### Task details
One number is the whole answer: how many lines of the records include "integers".

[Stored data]
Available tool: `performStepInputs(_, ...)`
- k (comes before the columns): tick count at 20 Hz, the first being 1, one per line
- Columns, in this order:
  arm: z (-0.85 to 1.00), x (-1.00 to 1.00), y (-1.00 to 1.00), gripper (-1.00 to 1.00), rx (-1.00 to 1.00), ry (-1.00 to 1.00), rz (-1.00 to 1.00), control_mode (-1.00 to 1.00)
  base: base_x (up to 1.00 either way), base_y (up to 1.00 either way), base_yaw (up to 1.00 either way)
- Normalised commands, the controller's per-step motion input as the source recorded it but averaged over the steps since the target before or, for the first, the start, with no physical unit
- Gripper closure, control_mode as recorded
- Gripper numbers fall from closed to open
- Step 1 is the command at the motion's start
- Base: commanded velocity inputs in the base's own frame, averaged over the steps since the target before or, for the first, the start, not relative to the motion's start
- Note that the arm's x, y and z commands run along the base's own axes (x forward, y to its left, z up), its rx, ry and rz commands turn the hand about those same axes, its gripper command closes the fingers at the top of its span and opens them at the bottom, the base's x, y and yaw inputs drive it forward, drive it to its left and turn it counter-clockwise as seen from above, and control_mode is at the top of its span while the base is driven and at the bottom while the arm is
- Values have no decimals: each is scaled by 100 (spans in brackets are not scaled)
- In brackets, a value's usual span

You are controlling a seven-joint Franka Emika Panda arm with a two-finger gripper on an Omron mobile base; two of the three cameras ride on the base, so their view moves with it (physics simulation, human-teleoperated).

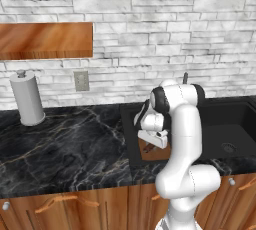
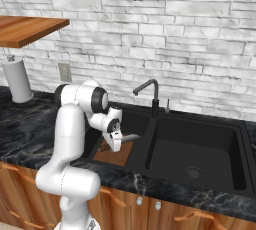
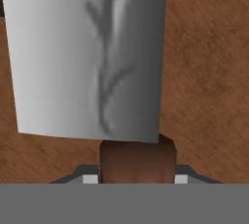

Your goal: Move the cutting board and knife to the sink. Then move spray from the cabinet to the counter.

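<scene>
- The hand [image 3: 136, 179] was clamped on the knife [image 3: 92, 57], its two fingers pressed to either side of the reddish-brown handle, which sat at 6 o'clock in the hand view
- The hand stood only a little way apart, as wide as that handle
- The silvery blade ran from the handle up toward 12 o'clock in the hand view, broad and flat, with the brown wood of the cutting board [image 3: 209, 72] right behind it
- In the right base view the hand [image 2: 116, 141] hung low over the left basin of the sink [image 2: 200, 124], and the knife [image 2: 131, 137] stuck out from it toward 3 o'clock
- The cutting board [image 2: 117, 155] lay in the bottom of that left basin, directly under the hand
- In the left base view the hand [image 1: 152, 141] was partly hidden by the arm, with a piece of the cutting board [image 1: 150, 150] showing below it inside the sink [image 1: 235, 119]
- Count: one knife, one cutting board, one sink with two basins, one black tap [image 2: 150, 91] at 12 o'clock of the sink
- One paper towel roll [image 1: 27, 99] stood on the worktop [image 1: 65, 144] at 9 o'clock of the sink, well apart from it
- One wooden cabinet [image 1: 45, 39] hung on the wall at 12 o'clock of the roll
</scene>
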Motion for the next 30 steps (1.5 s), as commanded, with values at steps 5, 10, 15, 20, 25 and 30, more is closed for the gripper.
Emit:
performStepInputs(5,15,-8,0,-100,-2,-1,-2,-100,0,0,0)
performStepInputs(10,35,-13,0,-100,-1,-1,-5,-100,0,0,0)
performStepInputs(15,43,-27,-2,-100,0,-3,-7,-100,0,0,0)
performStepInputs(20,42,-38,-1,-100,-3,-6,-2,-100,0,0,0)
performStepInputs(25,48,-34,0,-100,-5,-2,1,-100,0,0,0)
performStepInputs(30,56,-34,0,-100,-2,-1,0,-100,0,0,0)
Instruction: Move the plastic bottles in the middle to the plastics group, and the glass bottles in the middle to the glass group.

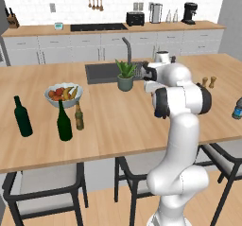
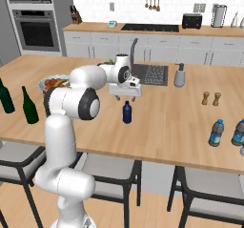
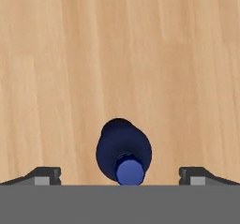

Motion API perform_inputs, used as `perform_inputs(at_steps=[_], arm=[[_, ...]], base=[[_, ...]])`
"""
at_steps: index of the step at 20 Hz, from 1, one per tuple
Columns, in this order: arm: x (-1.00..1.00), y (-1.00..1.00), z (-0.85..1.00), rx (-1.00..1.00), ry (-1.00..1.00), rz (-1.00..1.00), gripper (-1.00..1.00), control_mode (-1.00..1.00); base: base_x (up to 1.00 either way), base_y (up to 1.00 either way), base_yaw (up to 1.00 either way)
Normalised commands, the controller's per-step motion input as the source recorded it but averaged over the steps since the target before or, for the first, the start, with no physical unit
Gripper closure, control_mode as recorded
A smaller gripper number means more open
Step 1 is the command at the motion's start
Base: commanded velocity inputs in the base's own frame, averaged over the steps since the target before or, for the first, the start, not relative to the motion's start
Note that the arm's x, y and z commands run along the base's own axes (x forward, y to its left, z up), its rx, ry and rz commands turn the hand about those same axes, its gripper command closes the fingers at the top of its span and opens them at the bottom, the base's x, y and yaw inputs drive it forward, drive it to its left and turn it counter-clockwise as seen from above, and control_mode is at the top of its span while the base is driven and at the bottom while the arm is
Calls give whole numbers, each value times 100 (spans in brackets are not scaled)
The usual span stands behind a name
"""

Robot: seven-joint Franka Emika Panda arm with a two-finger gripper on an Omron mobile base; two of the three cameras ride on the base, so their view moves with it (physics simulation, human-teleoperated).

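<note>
1. The small, squat dark-blue plastic bottle (image 2: 127,112) stands upright in the middle of the wooden table (image 2: 162,122), directly below the white arm's gripper (image 2: 126,93). In the hand view its cap (image 3: 129,171) sits between the two fingers (image 3: 46,175), which stand wide apart and hold nothing. That line-up suggests a top-down grasp is being prepared.
2. The slim amber-brown glass bottle (image 1: 79,117) is already just beside the nearer tall dark green wine bottle (image 1: 64,122), with the second wine bottle (image 1: 22,117) further along the same side. By the look of it the glass part is done.
3. The pale bluish see-through bottle (image 2: 216,133) marks the plastics group, well apart from the blue bottle, near the front edge at the far right end; another like it (image 2: 238,132) stands beside it.
4. The stretch of table between the blue bottle and that group looks bare, so a lifted carry should pass freely. The wooden salt and pepper shakers (image 2: 211,98) and the grey soap dispenser (image 2: 179,75) stand further back, off that line.
5. The drop spot lies near the table's front edge, so a bottle set down there could tip off.
</note>
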Motion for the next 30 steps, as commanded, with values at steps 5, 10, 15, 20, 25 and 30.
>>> perform_inputs(at_steps=[5, 10, 15, 20, 25, 30], arm=[[-52, 0, 0, 0, -16, 0, -100, -100], [-33, 0, -1, 0, -29, 2, -100, -100], [0, 0, -23, 0, -19, 3, -100, -100], [7, 0, -5, 0, -2, 1, -100, -100], [10, 0, 0, 0, 0, 0, -100, -100], [8, 0, 0, 0, -1, 0, -100, -100]], base=[[0, 0, 0], [0, 0, 0], [0, 0, 0], [0, 0, 0], [0, 0, 0], [0, 0, 0]])
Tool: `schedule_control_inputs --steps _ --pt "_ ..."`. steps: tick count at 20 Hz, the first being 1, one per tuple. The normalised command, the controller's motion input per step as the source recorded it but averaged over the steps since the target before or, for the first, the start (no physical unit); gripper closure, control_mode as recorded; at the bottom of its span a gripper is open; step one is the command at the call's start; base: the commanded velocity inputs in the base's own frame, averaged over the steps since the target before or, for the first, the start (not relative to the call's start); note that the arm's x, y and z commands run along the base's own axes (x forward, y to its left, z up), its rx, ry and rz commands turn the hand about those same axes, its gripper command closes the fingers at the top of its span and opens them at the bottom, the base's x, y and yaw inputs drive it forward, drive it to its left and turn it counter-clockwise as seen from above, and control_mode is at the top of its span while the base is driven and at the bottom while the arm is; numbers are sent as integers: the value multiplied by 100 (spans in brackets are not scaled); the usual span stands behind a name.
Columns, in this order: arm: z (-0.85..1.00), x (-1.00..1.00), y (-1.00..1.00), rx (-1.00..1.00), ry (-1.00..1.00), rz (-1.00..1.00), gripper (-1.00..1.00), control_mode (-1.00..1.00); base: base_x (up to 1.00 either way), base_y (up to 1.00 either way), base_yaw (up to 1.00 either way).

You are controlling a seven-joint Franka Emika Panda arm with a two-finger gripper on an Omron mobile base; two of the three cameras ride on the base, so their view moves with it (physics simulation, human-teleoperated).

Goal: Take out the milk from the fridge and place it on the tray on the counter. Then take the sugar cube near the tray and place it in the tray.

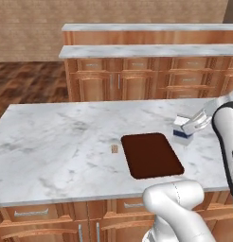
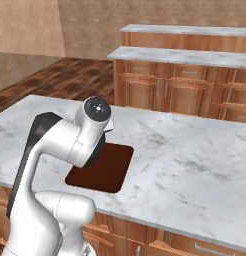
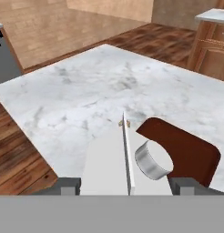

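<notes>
- Over the right-hand part of the desk (image 1: 66, 142), the gripper (image 1: 190, 126) is clamped on the milk (image 1: 182, 134), one finger on each side of the carton; the hand view looks straight down the white gable top, with a dark fingertip at each side of it.
- So the fridge part reads as done: the carton is out and over the marble top, carried just beside the right edge of the tray (image 1: 151, 155).
- From the left base view the milk appears a little above the surface and right of the tray, not yet over it; whether its base touches the marble I cannot tell.
- The tray lies bare, a dark brown rectangle near the front edge of the desk.
- The sugar cube (image 1: 114, 149) sits on the marble just left of the tray, apart from its rim and untouched. In the hand view it is a tiny tan speck beyond the carton's ridge.
- Left to do, as I judge it: bring the carton over the tray, set it down upright and let go, then cross the tray to the cube, pinch it and drop it in.
- Roughly half the work remains, and the finer half, since the cube is very small.
</notes>
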Motion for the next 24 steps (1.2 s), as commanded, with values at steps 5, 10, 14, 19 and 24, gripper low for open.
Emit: schedule_control_inputs --steps 5,10,14,19,24 --pt "-63 75 0 0 3 6 100 -100 0 0 0" --pt "-45 49 -4 0 6 4 100 -100 0 0 0" --pt "-36 30 -1 0 3 4 100 -100 0 0 0" --pt "-15 7 -1 0 2 5 100 -100 0 0 0" --pt "-26 9 0 0 0 5 100 -100 0 0 0"
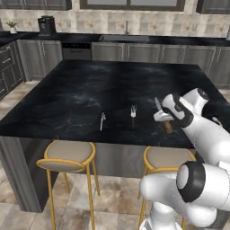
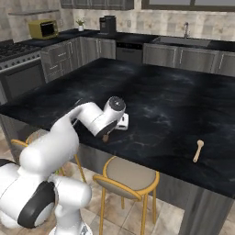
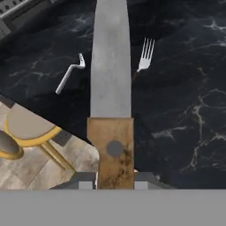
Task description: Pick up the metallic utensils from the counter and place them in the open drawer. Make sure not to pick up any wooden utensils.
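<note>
My gripper [image 3: 114, 182] is shut on the brown handle of a silver-bladed knife [image 3: 110, 66], whose blade points away from the hand. The gripper [image 1: 164, 117] holds the knife [image 1: 157, 104] over the front edge of the black counter [image 1: 90, 85]. Two more metallic utensils lie on the counter: a straight fork [image 3: 145, 56] [image 1: 133, 111] and a bent silver fork [image 3: 70, 74] [image 1: 102, 119]. The tan wooden spoon [image 2: 198, 150] lies far to the right near the counter's front edge. From the right side the gripper [image 2: 115, 128] hides most of the knife. The open drawer is out of view.
Two stools with gold legs [image 1: 67, 155] [image 1: 168, 158] stand under the counter's front edge. Grey cabinets, a sink [image 1: 125, 37] and a coffee machine [image 1: 46, 25] line the back wall.
</note>
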Robot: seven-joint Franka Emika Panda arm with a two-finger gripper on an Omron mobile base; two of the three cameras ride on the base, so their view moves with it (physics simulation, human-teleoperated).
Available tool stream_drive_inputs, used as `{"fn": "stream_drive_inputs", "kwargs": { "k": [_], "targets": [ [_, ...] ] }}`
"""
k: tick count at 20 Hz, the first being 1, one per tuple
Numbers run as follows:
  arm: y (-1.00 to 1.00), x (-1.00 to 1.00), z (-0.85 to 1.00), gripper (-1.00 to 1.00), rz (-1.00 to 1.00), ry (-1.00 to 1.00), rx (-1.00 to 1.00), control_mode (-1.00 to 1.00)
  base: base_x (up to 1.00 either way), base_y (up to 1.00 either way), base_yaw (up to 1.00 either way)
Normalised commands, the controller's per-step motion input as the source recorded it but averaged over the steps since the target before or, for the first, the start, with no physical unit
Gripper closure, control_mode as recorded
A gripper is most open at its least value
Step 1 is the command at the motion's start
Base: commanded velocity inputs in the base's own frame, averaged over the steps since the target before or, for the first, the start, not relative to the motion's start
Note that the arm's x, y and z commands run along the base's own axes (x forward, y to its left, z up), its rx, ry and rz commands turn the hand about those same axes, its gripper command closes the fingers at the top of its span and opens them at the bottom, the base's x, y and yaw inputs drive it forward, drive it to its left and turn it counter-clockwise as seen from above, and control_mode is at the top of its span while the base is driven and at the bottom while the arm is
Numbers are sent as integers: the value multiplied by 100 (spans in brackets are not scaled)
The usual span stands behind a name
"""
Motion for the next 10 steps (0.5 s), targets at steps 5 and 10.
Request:
{"fn": "stream_drive_inputs", "kwargs": {
  "k": [5,10],
  "targets": [
    [0,0,0,100,0,0,0,100,-53,100,39],
    [0,0,0,100,0,0,0,100,-30,100,33]
  ]
}}
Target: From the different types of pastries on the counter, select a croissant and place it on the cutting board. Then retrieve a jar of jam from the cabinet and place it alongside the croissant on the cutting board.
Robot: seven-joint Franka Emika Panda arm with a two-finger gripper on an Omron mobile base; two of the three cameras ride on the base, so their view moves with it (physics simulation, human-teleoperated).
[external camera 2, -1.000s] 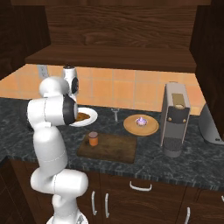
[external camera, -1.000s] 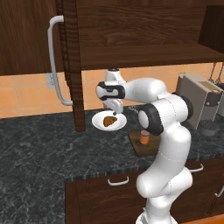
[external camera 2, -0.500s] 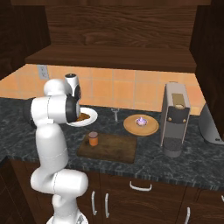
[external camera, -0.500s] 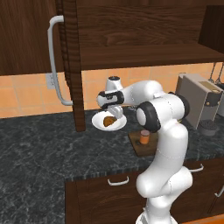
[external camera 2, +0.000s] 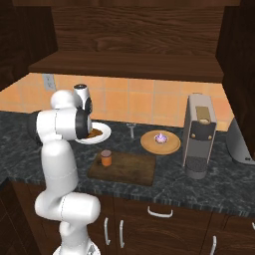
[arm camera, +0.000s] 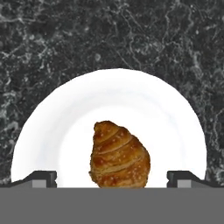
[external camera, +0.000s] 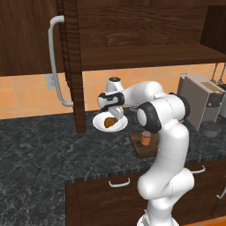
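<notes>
Two dark fingertips (arm camera: 40,177) of the gripper (arm camera: 111,178) stand wide apart, one on each side of the croissant (arm camera: 119,156), holding nothing; from the hand view I cannot tell whether either tip touches the pastry or the plate. Croissant: golden-brown, ridged and lumpy, tapering to a blunt point, speckled crust; it lies on a round white plate (arm camera: 65,113), smooth and glossy, off-centre toward the gripper's side of the plate. In the left base view the gripper (external camera: 113,115) hangs just over the croissant (external camera: 108,122) on the plate (external camera: 118,127), which sits toward the back edge of the counter (external camera: 44,145), a black-grey marbled stone worktop. Cutting board (external camera 2: 130,168): flat dark brown rectangle with visible grain, near the front edge of the worktop, just beside the plate (external camera 2: 102,131). Jar of jam (external camera 2: 105,158): small orange cylinder with a duller brownish lid, upright at the board's left end in the right base view. Round tan wooden plate (external camera 2: 149,145) carries a purple-topped cupcake (external camera 2: 160,138), behind the board's right end. Grey boxy coffee machine (external camera 2: 199,134) stands to the right of that. Cabinet (external camera: 132,35): dark brown wood, shelf, long curved grey bar handle (external camera: 54,62) on its door.
</notes>
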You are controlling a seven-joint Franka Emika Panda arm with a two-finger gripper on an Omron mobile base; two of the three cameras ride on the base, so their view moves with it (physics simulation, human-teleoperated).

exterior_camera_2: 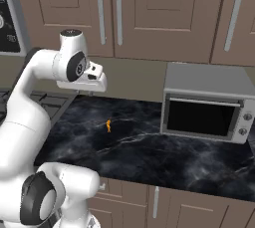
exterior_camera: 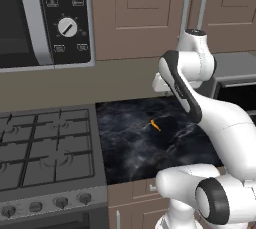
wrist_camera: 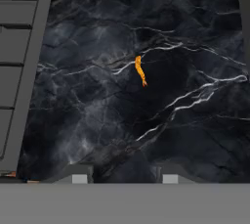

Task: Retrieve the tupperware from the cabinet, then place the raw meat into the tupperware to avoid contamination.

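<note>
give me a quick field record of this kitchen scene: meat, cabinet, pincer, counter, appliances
raw meat: small orange sliver lying alone on the counter
counter: black marbled top
cabinet: brown wall doors shut, silver bar handles
tupperware: still to be fetched
pincer: above the counter, tips apart, holding nothing, pointing down at the meat
toaster oven: grey box on the counter, door shut
stove: gas hob beside the counter
microwave: mounted above the stove
</note>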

### Written answer
2